Alles andere als Platz 7 ist Armutszeugnis für Rapid

Krankl-Kolumne

Alles andere als Platz 7 ist Armutszeugnis für Rapid

Rapid hat nach dem verlorenen Cup-Finale noch eine Chance auf Europa.

Spielen dürfen sich die Rapidler auch im Abstiegs-Playoff nicht. Das müssen sie gewinnen, und das werden sie auch gewinnen. Wobei der „Sieg“ in dieser Gruppe der letzten Minichance lächerlich ist, entspricht er doch dem früheren 7. Tabellenplatz.

Aber gut: Damit lebt die kleine Hoffnung, dass sich Rapid in irgendeinem Spiel gegen irgendeine Mannschaft für irgendeine Europacup-Quali-Runde qualifiziert. Mit dieser theoretischen Chance will ich mich gar nicht näher auseinander setzen.

Aber noch einmal: Platz 7 ist das mindeste, was ich von Rapid erwarten darf. Alles andere wäre ein Armutszeugnis.
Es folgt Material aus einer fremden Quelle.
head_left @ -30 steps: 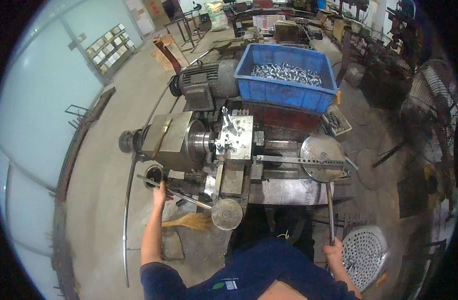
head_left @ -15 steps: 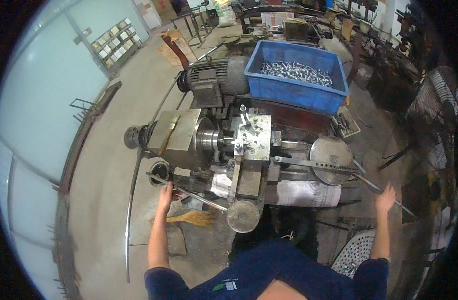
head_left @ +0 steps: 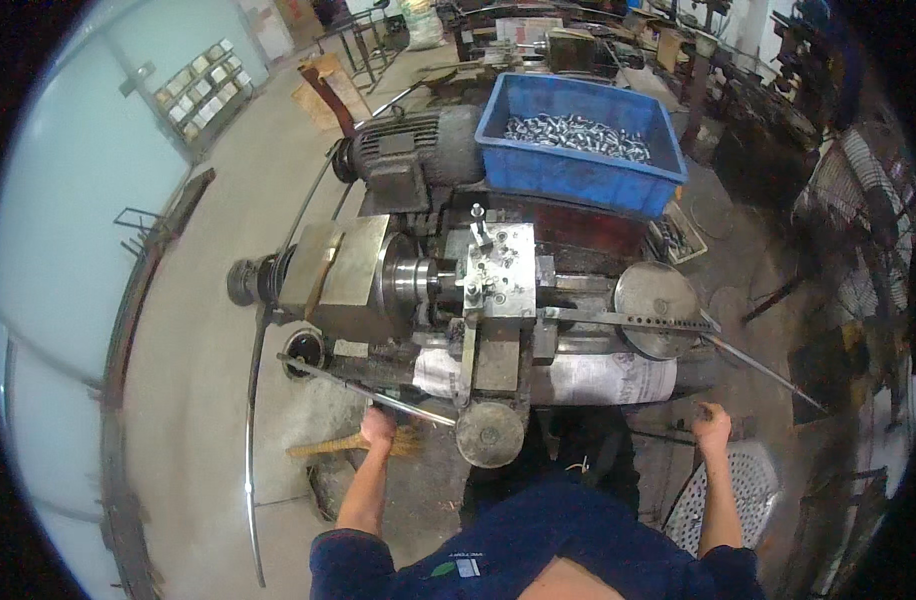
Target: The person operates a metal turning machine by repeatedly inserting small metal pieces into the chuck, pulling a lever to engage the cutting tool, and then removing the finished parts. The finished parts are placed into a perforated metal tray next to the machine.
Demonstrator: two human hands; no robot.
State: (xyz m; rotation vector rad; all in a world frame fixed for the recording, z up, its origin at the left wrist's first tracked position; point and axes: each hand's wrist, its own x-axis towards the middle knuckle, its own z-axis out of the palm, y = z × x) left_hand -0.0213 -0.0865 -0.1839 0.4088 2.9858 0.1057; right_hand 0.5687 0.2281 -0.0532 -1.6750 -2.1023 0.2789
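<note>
My left hand (head_left: 378, 428) is closed just below the slanting steel lever (head_left: 323, 374); whether it touches the lever or holds something small is hidden. That lever ends at a round metal disc (head_left: 490, 435) in front of the lathe-like machine. My right hand (head_left: 711, 422) is curled at the front right, clear of the other long rod (head_left: 763, 370); its contents cannot be made out. Between the hands, farther off, stand the machine's tool block (head_left: 508, 270) and its chuck (head_left: 413, 280). A brush (head_left: 323, 270) lies on the headstock cover (head_left: 363, 255).
A blue crate (head_left: 578, 185) of small shiny metal parts stands behind the machine, beside an electric motor (head_left: 428, 150). A perforated metal seat (head_left: 743, 490) is near my right forearm. A straw broom (head_left: 323, 445) lies at the left. A large disc (head_left: 658, 300) sits at the machine's right.
My right hand has come off the right-hand rod and drawn inward and nearer. My left hand has slid right and nearer along the left lever. The view has shifted slightly.
</note>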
Didi Kühbauer kann nach der verpassten Meistergruppe und dem verlorenen Cup-Finale noch sagen: Das ist nicht meine Mannschaft. Schließlich kam er erst im Winter nach Hütteldorf. Aber er weiß jetzt, auf wen er sich verlassen kann und auf wen nicht. Entsprechend muss er im Sommer handeln. Spieler ohne Qualität bzw. ohne Leistung MÜSSEN den Verein verlassen. Frisches Blut gehört her. Rapid braucht richtige Spieler. Nicht Wischiwaschi-Transfers wie die der ehemaligen Sportdirektoren Müller und Bickel, den die sind alle in die Hose gegangen. Rapid braucht keine Ergänzungsspieler, sondern Profis, die Rapid besser machen.

Das Wichtigste: Rapid braucht einen Goalgetter. Ein oder zwei gute Spieler reichen da nicht mehr aus. Da müssen schon mehr kommen, um die Qualität der Mannschaft zu heben!